Petitioner’ submissions

  1. The Petitioner submitted that two issues arise for consideration by the court. One, can a person who has no lawful interest, petition the Court (as it then was), or Curator to either appoint an executor or be appointed as executor? Two, can the executor shift the burden to the heirs, to show that he has not acted in their best interest when the executor did not disclose to the Court that the Deceased had other heirs?

 

  1. On the first issue, the Petitioner relied on Section 23 (2) of the Curatelle Act 2021 (previously Article 1026 of the Civil Code) to submit that a person must have a lawful interest in order to be appointed as executor. The Petitioner concurred with the 2nd Respondent’s preliminary observations made in its response to the effect that the Petitioner does not meet the criteria of a person having a lawful interest as his birth certificate lists a nil entry for father’s name and given the decision of the court of appeal in Pierre and Ors v McQueen [1983] SLR 155. Petitioner submitted that the 1st Respondent’s baptism certificate and extract from the register of baptism cannot and should not be used as a substitute for a certificate of birth and most importantly to circumvent the decision of the highest court of the land delivered in 1983.

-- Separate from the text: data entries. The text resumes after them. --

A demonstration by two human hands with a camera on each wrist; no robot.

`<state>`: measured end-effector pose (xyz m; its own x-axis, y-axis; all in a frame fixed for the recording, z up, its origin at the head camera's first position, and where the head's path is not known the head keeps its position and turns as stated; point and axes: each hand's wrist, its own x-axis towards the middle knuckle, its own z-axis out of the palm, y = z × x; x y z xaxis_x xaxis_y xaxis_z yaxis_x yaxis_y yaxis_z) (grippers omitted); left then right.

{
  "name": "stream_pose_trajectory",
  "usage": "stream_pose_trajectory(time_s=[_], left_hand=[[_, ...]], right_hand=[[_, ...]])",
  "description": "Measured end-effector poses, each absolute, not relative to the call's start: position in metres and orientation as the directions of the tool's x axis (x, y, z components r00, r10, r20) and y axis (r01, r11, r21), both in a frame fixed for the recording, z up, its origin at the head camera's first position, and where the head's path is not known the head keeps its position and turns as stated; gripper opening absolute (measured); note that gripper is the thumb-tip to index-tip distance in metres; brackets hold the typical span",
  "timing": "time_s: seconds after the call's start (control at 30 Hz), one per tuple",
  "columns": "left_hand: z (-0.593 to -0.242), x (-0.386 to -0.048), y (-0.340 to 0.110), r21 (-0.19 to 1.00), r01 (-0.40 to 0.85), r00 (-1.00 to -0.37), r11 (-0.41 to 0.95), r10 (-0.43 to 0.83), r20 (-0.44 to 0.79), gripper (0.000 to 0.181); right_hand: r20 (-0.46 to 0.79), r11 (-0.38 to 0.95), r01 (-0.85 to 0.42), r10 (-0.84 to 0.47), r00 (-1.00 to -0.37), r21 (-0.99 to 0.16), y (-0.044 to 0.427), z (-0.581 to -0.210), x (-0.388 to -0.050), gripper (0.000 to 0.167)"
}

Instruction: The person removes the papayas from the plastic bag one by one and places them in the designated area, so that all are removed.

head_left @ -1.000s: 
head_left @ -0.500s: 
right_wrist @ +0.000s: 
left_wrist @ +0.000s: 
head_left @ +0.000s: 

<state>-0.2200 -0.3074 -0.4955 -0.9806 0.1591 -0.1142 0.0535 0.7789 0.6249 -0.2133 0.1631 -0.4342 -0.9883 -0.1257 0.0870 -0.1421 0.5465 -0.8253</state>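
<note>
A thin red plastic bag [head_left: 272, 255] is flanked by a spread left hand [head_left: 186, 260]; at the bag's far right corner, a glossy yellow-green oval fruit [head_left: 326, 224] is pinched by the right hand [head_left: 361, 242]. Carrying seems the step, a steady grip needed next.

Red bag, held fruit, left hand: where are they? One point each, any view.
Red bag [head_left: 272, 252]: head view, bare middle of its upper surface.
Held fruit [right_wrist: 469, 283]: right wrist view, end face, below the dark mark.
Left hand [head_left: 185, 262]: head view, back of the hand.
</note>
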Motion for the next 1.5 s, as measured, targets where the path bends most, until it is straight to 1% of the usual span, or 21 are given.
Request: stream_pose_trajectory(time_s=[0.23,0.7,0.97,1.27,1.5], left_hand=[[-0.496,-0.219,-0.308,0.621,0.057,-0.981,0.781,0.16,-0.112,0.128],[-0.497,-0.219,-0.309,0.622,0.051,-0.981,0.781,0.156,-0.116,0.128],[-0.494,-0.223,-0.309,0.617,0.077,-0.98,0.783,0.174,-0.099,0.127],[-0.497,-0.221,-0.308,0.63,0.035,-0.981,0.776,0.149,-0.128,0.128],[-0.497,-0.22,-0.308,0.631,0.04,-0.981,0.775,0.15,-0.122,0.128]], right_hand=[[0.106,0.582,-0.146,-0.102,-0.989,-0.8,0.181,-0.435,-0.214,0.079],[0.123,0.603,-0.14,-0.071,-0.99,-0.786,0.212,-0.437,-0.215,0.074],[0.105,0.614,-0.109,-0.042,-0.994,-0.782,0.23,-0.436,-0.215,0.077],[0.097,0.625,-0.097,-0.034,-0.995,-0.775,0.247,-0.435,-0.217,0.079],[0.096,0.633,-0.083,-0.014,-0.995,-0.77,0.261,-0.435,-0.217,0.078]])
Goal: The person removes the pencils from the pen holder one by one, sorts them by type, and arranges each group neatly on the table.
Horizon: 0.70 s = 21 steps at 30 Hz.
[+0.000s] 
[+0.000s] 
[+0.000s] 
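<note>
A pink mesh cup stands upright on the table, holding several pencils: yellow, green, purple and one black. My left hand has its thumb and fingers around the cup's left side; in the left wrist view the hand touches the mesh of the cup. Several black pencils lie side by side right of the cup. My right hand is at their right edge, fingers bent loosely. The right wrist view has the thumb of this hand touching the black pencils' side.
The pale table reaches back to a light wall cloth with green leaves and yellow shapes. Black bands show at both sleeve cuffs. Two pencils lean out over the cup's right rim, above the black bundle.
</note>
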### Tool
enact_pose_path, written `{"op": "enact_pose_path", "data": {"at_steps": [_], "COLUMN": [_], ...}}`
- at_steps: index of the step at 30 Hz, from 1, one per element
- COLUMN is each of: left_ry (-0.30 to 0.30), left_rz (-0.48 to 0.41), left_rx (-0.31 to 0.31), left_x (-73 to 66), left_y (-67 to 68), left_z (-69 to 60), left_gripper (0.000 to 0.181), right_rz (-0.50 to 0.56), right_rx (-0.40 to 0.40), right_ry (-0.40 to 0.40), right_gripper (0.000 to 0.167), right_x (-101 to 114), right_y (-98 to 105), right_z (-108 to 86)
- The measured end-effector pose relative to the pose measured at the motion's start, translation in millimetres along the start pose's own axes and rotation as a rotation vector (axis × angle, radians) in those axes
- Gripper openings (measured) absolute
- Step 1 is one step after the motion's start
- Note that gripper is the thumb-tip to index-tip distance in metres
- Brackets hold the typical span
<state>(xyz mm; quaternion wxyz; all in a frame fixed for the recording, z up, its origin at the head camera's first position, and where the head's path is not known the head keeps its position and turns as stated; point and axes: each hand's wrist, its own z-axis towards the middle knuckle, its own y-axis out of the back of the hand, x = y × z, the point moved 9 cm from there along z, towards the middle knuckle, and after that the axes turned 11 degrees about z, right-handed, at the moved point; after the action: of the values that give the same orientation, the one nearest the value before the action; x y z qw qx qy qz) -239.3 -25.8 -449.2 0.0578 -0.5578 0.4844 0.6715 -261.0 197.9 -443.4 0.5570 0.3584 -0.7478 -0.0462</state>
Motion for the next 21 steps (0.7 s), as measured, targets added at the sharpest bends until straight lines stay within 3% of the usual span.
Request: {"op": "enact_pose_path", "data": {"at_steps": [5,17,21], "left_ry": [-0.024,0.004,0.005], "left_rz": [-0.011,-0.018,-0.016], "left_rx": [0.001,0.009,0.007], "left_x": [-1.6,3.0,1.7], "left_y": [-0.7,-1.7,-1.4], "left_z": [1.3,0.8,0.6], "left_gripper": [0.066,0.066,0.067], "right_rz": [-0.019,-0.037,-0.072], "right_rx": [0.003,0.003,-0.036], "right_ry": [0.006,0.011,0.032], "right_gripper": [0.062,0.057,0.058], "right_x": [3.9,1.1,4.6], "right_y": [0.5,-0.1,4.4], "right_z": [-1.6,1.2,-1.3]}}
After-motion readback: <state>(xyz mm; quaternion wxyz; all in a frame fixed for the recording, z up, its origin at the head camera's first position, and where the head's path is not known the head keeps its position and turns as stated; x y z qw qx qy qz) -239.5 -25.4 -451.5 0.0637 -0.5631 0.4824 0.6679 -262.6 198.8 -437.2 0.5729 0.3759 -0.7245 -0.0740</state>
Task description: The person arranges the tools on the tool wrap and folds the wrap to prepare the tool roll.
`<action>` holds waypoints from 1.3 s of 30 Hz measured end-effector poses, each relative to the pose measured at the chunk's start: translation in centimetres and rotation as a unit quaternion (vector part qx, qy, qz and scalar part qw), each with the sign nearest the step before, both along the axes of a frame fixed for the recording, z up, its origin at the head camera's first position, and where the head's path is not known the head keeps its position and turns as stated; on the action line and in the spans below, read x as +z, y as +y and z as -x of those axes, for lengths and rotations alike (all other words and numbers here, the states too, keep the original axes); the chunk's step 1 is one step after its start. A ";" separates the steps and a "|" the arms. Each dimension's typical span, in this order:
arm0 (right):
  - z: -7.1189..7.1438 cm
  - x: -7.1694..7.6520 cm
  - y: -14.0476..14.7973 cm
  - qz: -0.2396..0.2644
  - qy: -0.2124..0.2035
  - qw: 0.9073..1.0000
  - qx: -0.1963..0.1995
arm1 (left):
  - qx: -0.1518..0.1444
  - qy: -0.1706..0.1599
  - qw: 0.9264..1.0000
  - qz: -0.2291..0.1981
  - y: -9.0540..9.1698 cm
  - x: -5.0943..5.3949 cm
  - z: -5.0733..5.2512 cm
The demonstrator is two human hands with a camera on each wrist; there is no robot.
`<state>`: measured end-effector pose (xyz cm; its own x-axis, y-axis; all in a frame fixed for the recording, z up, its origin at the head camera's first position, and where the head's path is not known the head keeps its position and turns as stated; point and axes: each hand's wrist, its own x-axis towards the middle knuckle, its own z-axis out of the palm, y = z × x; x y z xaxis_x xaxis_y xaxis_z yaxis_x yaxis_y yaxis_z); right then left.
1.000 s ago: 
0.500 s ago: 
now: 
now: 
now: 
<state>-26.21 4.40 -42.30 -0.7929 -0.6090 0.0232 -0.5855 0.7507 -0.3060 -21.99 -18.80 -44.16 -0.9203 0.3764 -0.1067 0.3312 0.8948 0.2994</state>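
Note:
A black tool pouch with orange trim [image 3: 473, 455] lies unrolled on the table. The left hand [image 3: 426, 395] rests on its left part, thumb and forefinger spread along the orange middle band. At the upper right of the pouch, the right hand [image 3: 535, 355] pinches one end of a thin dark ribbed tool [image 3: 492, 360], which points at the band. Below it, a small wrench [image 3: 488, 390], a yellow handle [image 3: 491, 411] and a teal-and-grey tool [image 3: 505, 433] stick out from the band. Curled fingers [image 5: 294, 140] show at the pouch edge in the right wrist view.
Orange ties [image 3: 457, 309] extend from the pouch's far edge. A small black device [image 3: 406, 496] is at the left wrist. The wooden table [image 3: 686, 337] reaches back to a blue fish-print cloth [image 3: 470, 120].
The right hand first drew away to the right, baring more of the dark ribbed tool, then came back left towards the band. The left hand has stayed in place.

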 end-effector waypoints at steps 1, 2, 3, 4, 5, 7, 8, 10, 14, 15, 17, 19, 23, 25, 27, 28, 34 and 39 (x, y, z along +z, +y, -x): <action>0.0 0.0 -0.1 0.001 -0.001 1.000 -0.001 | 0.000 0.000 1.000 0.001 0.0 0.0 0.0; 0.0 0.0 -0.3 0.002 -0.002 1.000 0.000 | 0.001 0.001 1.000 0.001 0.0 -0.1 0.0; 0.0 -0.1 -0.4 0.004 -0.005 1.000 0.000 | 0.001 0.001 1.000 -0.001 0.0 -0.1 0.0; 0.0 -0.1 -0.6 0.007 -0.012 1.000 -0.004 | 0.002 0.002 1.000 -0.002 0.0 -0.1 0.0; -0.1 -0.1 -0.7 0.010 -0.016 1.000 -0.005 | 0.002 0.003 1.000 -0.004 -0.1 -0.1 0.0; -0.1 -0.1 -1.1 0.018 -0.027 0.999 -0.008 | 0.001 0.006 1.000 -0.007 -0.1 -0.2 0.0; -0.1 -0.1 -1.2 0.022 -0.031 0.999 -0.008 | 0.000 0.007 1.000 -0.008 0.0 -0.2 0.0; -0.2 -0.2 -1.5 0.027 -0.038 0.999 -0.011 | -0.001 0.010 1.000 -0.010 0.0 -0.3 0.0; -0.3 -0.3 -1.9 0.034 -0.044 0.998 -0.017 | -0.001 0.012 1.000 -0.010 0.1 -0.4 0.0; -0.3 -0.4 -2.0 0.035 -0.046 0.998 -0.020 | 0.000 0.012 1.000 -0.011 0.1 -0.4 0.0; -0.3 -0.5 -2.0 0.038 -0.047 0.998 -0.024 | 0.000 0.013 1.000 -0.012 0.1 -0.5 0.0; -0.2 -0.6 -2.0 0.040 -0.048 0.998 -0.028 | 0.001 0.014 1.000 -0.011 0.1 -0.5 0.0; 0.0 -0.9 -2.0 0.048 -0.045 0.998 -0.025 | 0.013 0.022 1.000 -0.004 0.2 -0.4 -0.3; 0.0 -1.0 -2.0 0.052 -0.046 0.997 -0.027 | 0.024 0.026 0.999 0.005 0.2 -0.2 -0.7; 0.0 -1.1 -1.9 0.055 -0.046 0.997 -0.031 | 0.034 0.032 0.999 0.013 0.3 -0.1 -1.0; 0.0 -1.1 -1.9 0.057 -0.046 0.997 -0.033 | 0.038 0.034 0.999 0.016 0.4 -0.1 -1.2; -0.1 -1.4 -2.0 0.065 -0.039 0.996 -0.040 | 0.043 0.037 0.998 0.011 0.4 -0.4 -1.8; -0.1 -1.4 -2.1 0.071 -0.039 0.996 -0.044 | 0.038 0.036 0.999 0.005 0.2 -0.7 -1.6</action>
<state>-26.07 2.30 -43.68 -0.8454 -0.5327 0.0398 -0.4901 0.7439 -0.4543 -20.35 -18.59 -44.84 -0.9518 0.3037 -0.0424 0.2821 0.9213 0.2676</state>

  2. On the second issue, the Petitioner made the following submissions. Notwithstanding the norm that executors can only be removed for wrongdoing and failures to act as indicated in the case of Suttie & anor v Rebecca David (SCA 25 of 2015) [2017] SCSC37 (7 December 2017, where the executor wilfully fails to disclose facts in his application for appointment, that if disclosed would have very probably led to him not being appointed, that in itself is sufficient to relieve the executor of this duties. The overarching duty of an executor is one of a fiduciary duty towards the heirs. The executor must always act in the best interest of the heirs.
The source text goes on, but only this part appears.